Install

Get the latest updates as we post them — right on your browser

Today's paper. Last Updated: 05/28/2012

From Toilet to Airport

We are going to pursue terrorists everywhere. If they are in the airport, we will pursue them in the airport. And if we capture them in the toilet, then we will waste them in the outhouse. … The issue has been resolved once and for all,”  Prime Minister Vladimir Putin told Russian television on Sept. 24, 1999.

More than a decade later, however, Russia continues to suffer from the deadly menace of indigenous terrorism.
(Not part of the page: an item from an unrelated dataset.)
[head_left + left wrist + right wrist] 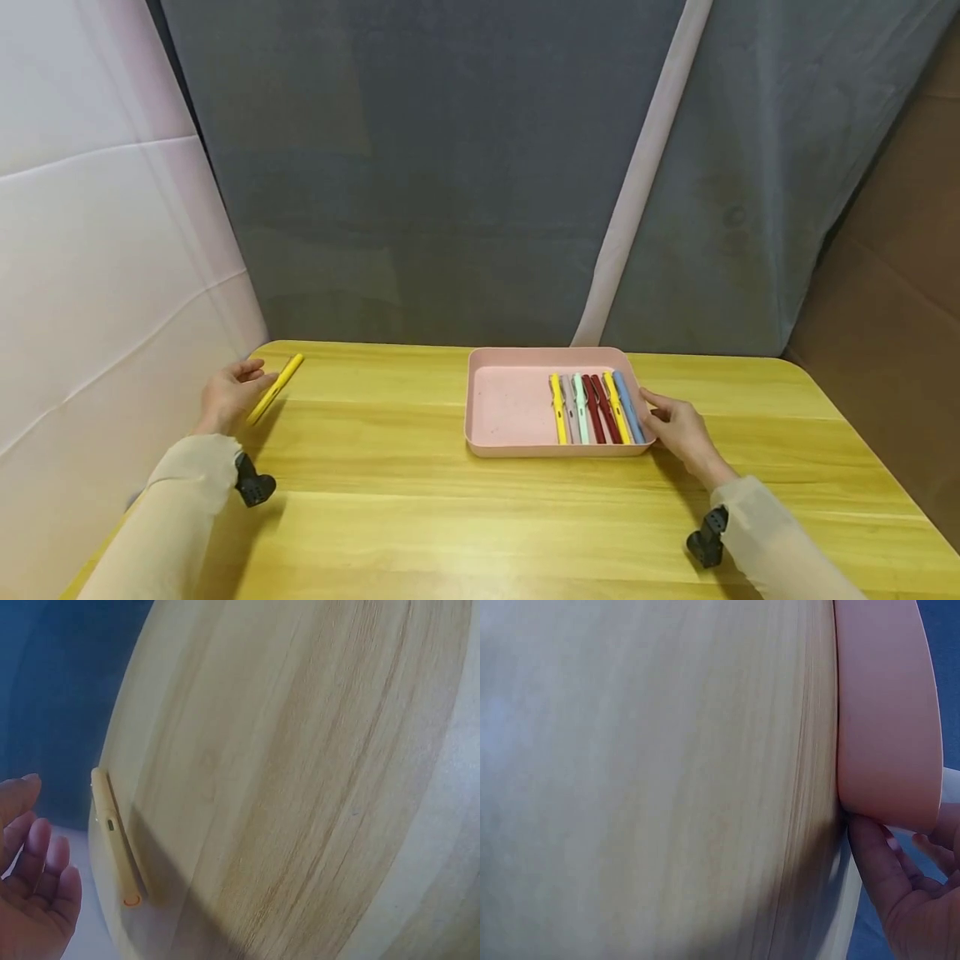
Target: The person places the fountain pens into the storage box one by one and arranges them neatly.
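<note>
In the head view, a yellow pen (pixel 276 390) slants beside my left hand (pixel 231 393), near the table's left edge. The left wrist view has the same pen (pixel 116 838) with its shadow along one side, and the loosely bent fingers (pixel 54 862) stand apart from it. My right hand (pixel 684 432) holds the right side of a pink tray (pixel 517 451). From the right wrist, the thumb touches the tray's lower corner (pixel 885 780), with a finger at its rim. Several pens lie side by side in the tray's right half: yellow, lilac, mint (pixel 581 408), dark red and blue (pixel 628 407).
The tray stands toward the back of the yellow wood-grain table (pixel 420 533). A grey curtain (pixel 450 183) hangs behind the table. White cloth (pixel 112 250) borders the left side and a brown panel (pixel 892 308) the right. Each sleeve carries a small black camera.
</note>
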Tool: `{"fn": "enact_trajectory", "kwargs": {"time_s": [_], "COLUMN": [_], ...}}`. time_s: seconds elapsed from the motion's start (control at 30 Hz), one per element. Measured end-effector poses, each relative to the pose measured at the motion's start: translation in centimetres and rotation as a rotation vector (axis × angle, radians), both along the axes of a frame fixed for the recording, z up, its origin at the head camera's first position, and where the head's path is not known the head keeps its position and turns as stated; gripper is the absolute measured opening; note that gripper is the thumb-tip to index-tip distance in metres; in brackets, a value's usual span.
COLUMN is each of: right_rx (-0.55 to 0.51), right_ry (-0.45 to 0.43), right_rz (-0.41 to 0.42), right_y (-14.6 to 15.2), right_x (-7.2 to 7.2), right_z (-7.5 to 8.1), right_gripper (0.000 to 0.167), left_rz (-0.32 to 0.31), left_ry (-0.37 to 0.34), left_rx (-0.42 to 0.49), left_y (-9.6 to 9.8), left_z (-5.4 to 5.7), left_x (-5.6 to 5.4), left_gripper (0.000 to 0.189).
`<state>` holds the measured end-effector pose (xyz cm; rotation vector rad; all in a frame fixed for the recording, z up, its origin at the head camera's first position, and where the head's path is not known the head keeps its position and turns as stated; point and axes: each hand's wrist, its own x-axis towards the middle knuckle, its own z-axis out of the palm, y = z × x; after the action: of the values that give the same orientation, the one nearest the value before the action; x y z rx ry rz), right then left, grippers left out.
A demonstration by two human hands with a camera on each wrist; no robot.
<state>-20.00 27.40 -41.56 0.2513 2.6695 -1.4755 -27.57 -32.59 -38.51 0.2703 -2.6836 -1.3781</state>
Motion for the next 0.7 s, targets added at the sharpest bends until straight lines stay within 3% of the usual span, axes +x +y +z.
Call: {"fn": "enact_trajectory", "kwargs": {"time_s": [0.2, 0.43, 0.5, 0.7], "right_rx": [-0.008, -0.017, -0.016, -0.004], "right_ry": [0.018, 0.041, 0.048, 0.056], "right_rz": [0.001, 0.011, 0.012, 0.013], "right_y": [-0.2, -0.6, -0.6, -0.7], "right_x": [0.0, 0.2, 0.1, 0.2], "right_z": [-0.3, -0.3, -0.3, -0.2], "right_gripper": [0.050, 0.049, 0.049, 0.048], "left_rz": [0.013, 0.086, 0.072, 0.094], "left_ry": [-0.023, -0.074, -0.090, -0.073], "left_rx": [-0.090, -0.104, -0.121, -0.193], "left_y": [-0.1, -0.7, -0.7, -0.8], "left_z": [-0.4, -1.0, -1.0, -1.9], "left_x": [0.1, 0.0, 0.1, -0.2], "left_gripper": [0.058, 0.062, 0.064, 0.062]}}
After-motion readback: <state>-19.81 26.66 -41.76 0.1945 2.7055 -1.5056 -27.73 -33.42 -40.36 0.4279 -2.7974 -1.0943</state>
Monday’s suicide bombing at Moscow’s busiest airport has become the latest tragedy.

Reacting to the attack, President Dmitry Medvedev lambasted Domodedovo management for “either absence of control” or “partial control of movements” in the airport.
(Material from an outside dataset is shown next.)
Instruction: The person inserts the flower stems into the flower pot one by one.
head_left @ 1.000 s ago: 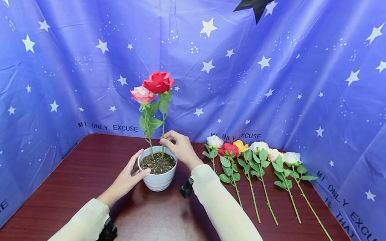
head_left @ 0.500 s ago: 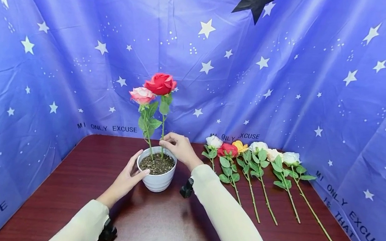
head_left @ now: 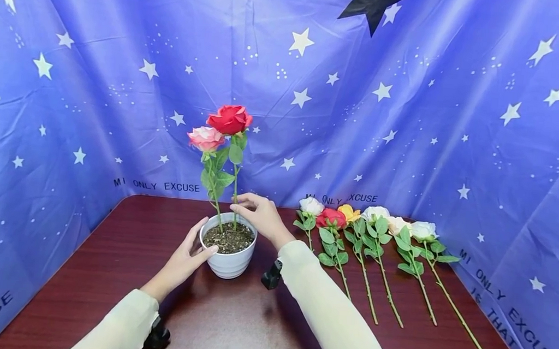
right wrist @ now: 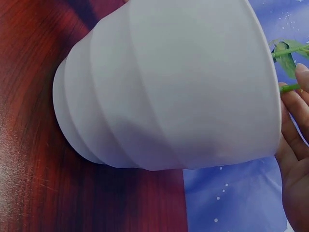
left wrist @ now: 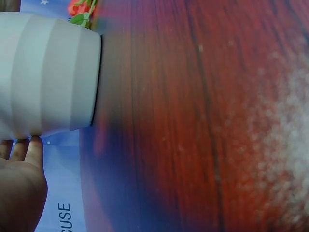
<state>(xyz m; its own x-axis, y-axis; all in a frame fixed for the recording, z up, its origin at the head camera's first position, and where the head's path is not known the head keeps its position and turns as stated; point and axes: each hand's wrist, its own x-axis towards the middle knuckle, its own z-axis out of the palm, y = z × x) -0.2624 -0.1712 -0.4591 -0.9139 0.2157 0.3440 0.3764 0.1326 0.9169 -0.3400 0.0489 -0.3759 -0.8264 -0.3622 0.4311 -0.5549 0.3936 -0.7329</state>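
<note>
In the head view a white ribbed flower pot [head_left: 229, 262] filled with dark soil [head_left: 229, 237] stands on the table. My left hand [head_left: 185, 257] holds the pot's left side, thumb at the front rim and fingers along the side. A red rose [head_left: 229, 119] stands upright in the soil, its stem [right wrist: 289, 88] between the thumb and fingers of my right hand [head_left: 260, 215] just above the rim. To its left a pink-and-white rose [head_left: 206, 138] also stands in the soil, leaning slightly left. The pot's wall hides part of both hands in the wrist views.
Several loose roses lie in a row on the right of the dark red wooden table [head_left: 121, 249]: white [head_left: 311, 206], red [head_left: 331, 218], yellow [head_left: 349, 213] and pale ones [head_left: 424, 230]. A blue starry curtain [head_left: 276, 86] encloses the table's back and sides.
The red rose's bloom swayed slightly right, then back left. Both hands have stayed nearly in place at the pot and the stem.
</note>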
He demanded the ouster of Domodedovo Airport managers and law enforcers responsible for security at transportation facilities and called for the introduction of “a more rigid system of checks, total control” of airport security in Russia.
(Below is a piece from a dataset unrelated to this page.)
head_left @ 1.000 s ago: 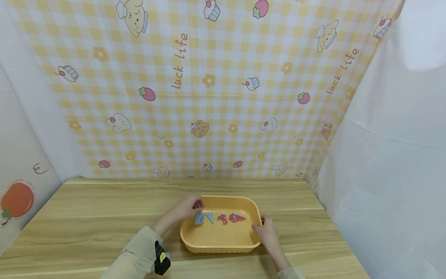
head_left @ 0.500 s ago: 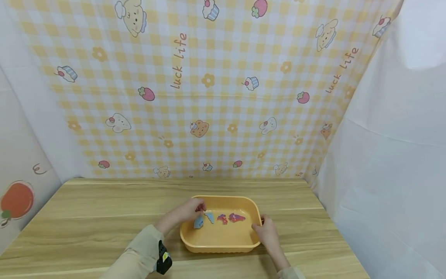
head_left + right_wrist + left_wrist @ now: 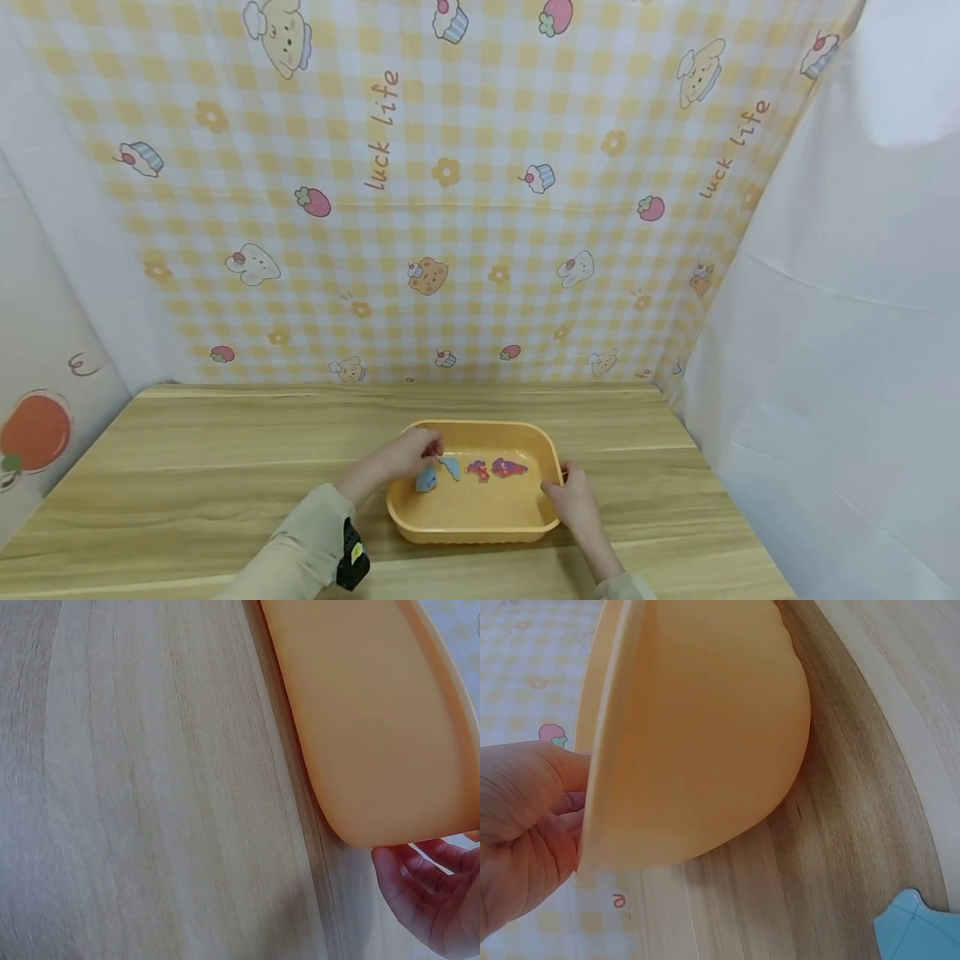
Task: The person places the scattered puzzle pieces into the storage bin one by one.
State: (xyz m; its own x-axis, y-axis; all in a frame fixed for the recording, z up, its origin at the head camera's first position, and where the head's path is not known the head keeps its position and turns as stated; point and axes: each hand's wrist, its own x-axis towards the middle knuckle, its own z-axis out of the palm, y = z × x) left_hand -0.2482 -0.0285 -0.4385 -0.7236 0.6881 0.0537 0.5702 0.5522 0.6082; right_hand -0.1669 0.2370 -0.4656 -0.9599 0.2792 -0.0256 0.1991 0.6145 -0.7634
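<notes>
Pinching the right end of a yellow-orange, round-cornered plastic tray (image 3: 480, 512), the person's right hand (image 3: 576, 502) has its fingers narrowed about the rim. The left hand (image 3: 411, 450) reaches in over the left end, fingers bent downward; from here I cannot tell whether they pinch anything, since the tray's wall hides their tips in the wrist view. Nearest them lies a flat light-blue piece (image 3: 426, 479), then a slim blue-grey triangular piece (image 3: 452, 468), then a small red-and-purple piece (image 3: 477, 472) and a longer red-and-purple piece (image 3: 510, 468), all inside the tray. Beneath is a wood-grained bench (image 3: 225, 467); behind hangs a yellow-and-white checked cloth (image 3: 480, 225).
</notes>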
Medvedev’s tough talk may be designed to convince the general public that he is capable of rising to security challenges. This is as important in the pre-election year as it was for Putin in 1999. But these statements may also be a sign that the president doesn’t see the big picture.

Toughening the security regime at airports would make it more difficult for attacks at these locations, but terrorists could choose from a long list of alternative targets, such as big shopping centers, where there is always large concentrations of people.

While the president is justified in demanding the resignation of law enforcement officials, he is on shaky ground when he faults managers of a privately managed airport for security lapses in a public access zone.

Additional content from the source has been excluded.